Tables are sometimes convenient models for board-game type simulations. This Snap project mimics an aspect of Nicki Case’s and Vi Hart’s “Parable of the Polygons”:

parable

The sprites - or rather clones - on the stage are basically a visualization of the underlying table data structure that is stored in a variable named _grid_ here. It’s fun to watch the table in the result-balloon inside the script editor change in synch with the pattern on the stage as the project is in running auto-solving mode.

An example of a larger table is the result of this _pixels_ reporter that returns a list of pixels, where each pixel is a sub-list containing the RGBA channel values:

pixels

The benefit of the table view modality is that it lets you scroll through all four color channels simultaneously and rather “snappily”. The new table widget being less feature-packed than the full-fledged list watcher pops up instantly once the data has been received, and also is quicker to react to both user input (scrolling) and to modifications applied to the table elsewhere (when running scripts).

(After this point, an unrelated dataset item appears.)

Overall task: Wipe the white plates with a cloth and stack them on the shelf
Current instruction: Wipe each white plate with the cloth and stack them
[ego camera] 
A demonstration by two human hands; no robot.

You can navigate the table view either through the scroll bars, using the mouse-wheel or the touch-pad, or by dragging the inner value-cells (like dragging Google Maps).

Switching Views

Table views are just another way to inspect and observe a list. You can switch from table view to list watcher and vice-versa using the context menu:

list view list watcher context menu

You can now also inspect every list / table in a separate modeless dialog box outside of the stage, either using the context menu, or by double-clicking on a table view or list watcher:

speech bubble dialog

Within a table view dialog only table views are supported, i.e. of you double-click on a list watcher to open it in a dialog box it always appears as table view.

First-Class Data Types in Tables

Tables can hold any of Snap’s first-class data objects. Currently these are text, numbers, Booleans, lists and rings (lambdafied blocks and scripts), and - experimentally - costumes:

types

Adjusting the Layout

Unlike list watchers the new table widgets don’t automatically adjust cell-sizes to their values’ visualizations. Instead they initially start out with a fixed default cell size for everything. This is one of the trade-offs for supporting views on large data sets.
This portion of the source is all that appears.